With respect to the word "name", report how many lines of the following listing include it. Give nothing but the number.

====== Data provided

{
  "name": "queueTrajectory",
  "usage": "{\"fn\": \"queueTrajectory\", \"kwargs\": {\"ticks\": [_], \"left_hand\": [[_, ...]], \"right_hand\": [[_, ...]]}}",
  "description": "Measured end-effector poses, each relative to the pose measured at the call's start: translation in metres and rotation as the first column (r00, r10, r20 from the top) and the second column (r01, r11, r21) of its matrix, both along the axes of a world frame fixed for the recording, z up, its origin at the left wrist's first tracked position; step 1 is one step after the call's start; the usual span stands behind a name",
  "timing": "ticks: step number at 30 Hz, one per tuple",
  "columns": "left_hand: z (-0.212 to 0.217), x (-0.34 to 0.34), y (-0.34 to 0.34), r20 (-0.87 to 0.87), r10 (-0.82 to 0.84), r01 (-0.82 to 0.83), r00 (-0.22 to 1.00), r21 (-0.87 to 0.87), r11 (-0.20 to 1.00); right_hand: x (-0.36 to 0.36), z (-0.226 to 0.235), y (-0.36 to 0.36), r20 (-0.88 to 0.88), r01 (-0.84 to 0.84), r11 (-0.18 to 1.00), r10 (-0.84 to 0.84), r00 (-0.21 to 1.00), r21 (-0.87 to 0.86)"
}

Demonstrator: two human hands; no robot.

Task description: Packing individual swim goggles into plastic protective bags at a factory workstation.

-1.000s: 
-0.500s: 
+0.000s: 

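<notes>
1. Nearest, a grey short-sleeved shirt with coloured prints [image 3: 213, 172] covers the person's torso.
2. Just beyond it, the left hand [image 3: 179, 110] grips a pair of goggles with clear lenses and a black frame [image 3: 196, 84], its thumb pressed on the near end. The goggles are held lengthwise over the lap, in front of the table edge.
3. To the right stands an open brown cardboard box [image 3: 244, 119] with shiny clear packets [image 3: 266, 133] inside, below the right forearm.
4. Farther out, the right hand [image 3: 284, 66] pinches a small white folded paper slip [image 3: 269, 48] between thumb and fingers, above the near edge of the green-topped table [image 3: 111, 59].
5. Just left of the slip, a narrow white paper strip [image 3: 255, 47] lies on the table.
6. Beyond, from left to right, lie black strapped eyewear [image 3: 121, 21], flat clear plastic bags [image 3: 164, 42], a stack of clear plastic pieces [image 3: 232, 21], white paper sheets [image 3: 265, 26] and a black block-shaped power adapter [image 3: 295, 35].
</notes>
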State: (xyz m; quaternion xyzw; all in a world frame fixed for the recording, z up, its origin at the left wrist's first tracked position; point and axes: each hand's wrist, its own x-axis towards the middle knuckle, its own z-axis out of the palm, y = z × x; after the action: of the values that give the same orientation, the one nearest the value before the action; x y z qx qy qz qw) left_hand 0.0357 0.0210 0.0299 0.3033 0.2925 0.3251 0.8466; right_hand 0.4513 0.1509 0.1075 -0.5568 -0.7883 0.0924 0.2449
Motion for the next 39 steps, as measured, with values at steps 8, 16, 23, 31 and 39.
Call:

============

### [Answer below]
2